A Flying Leap From Climate Change
Here’s something on my EuroSavant Twitter timeline that made me sit up and take notice: “Low-Cost Air Tickets are A Catastrophe, From Which Only Legislation Can Save Us”
To be sure, this comes from the Copenhagen-based Dagbladet Information, generally considered to be oriented to the Left (and that in Danish terms!). And the guest-columnist for this particular piece is one Lauritz Korfix Schultz (@lauritzschultz), a high-school teacher.
But since when has one’s station in life necessarily blocked anyone from putting together a cogent argument, an alarming and convincing warning? This comes in particular after a “scorching” European summer (and elsewhere within the Northern Hemisphere) with drought everywhere and the widespread outbreak of forest-fires.
Schultz focuses squarely on commercial aircraft flights and the substantial contribution they make to ever-more CO2 in the atmosphere, to a greater greenhouse effect that is gradually heating the Earth. Yes, there is a growing realization here, with increasing coverage (at least within Scandinavian papers) of those who resolve never again to fly, out of concern for future generations. Admirable, for sure, Schultz says, but hardly enough: it is rather time for national governments to intervene to at least make flying far more expensive, in order precisely to drive down demand and ensure that ticket prices finally accurately reflect the damage they enable travelers to inflict on our common environment.
That is something pretty daring to come out with, particularly in August, towards the end of the vacation season when so many have made use of those opportunities to travel far, and cheaply, by air. So many can, and so many do: as Schultz writes, “What previously had been exclusive to and reserved for the few, now are goods to which everyone has access.” Remarkably, it is cheaper these days to fly from Copenhagen to Berlin than to take the train from there to Denmark’s second city, Aarhus. (And flying is always faster.) “Hanoi is the new Harz Mountains,” Schultz notes, “Bangkok the new Ballerup [a suburb on Copenhagen especially noted for its cycling facilities] and Boston the new BonBon-Land [a Danish amusement-park].” What is more, not only are up-and-coming generations expecting to find offered to them the same smorgasbord of traveling destinations – or even more – but so are emerging middle classes from developing countries, most especially the Chinese.

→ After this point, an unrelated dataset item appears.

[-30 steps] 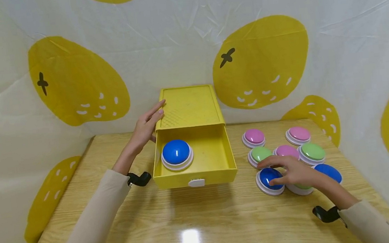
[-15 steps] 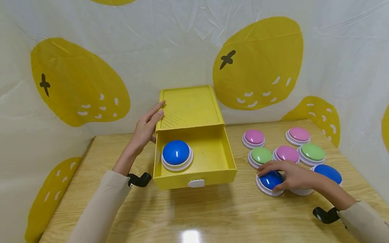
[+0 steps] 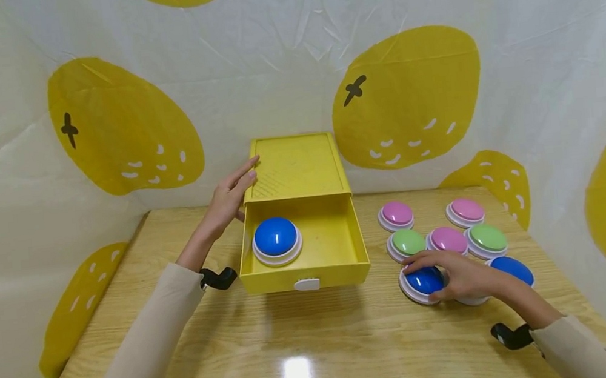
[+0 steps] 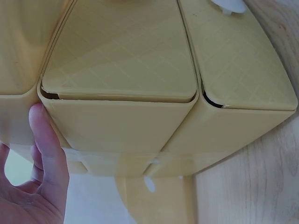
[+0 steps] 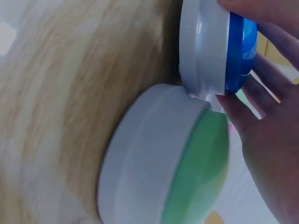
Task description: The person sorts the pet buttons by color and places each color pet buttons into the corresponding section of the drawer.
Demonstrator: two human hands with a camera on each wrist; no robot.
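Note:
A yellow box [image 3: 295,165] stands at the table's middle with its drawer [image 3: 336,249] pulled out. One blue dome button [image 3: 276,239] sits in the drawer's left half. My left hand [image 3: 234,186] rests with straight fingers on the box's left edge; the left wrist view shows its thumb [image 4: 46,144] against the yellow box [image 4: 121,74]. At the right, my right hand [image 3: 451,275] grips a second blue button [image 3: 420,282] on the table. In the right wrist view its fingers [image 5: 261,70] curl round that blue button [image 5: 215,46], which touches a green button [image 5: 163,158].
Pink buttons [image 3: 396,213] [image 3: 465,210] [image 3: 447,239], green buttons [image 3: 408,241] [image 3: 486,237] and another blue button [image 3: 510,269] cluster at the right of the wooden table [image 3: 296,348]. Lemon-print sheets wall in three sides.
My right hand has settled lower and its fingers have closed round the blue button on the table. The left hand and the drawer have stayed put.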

It’s Already Low-Cost Flying Hell!
In one sense, though, this strike against low-cost flights is not so daring, given the increasing frustration they apparently bring to their customers. This is not something Schultz himself mentions, but the increasingly dire conditions at airports and on-board the planes themselves (at least if you don’t enjoy a first-class ticket) is clear to anyone following the press, such as this recent treatment by Germany’s national radio station, Deutschlandfunk: “Hell in Heaven.” Such conditions ultimately just reinforce his point, as they are the result of infrastructure spending lagging behind rising demand for low-cost flying spurred by those sinking ticket prices, together with new consumption standards of flying off to party for a weekend in, say, New York City, Buenos Aires, etc. etc. Here we read of one researcher pegging the contribution of low-cost flying to climate change at a minimum of 5%, and as he further says:
That is in fact still a problem, as long as low-cost flights are so scandalously cheap, as long as we have no tax on jet fuel, no CO2 taxation and not even any VAT [on flight tickets] and that is hard to imagine, every product in Germany and in Europe has a VAT placed on it, only not flight-tickets, all that arises out of considerations from the 50s and 60s when we told people that flying was the greatest, that everyone should be sure to do it.
That’s hardly the case anymore: no one should really do it, is Schultz’s message, not unless it is really necessary, not if we collectively want to try to retain a livable Earth for as long as possible into this century. Unfortunately, this is still a hard argument to make: hard to make in a world, as Schultz wryly relates, where the same Lefty paper in which he is published has previously asked a reporter to go gauge the effects of flying on climate change in various parts of the world, by flying out to see, of course! Hard to make in a world where the Danish government still sets its policy to encourage flights in and out of Kastrup, the country’s main international airport, because of the supposed economic benefits those bring.
Short-term benefits, possibly; but there are no long-term ones. And there can be no more relying upon well-meaning “woke” individuals to rein in the volume of commercial flights. What Denmark needs – what we all need – are courageous legislators who can see the catastrophe heading straight for us in the not-too-distant future.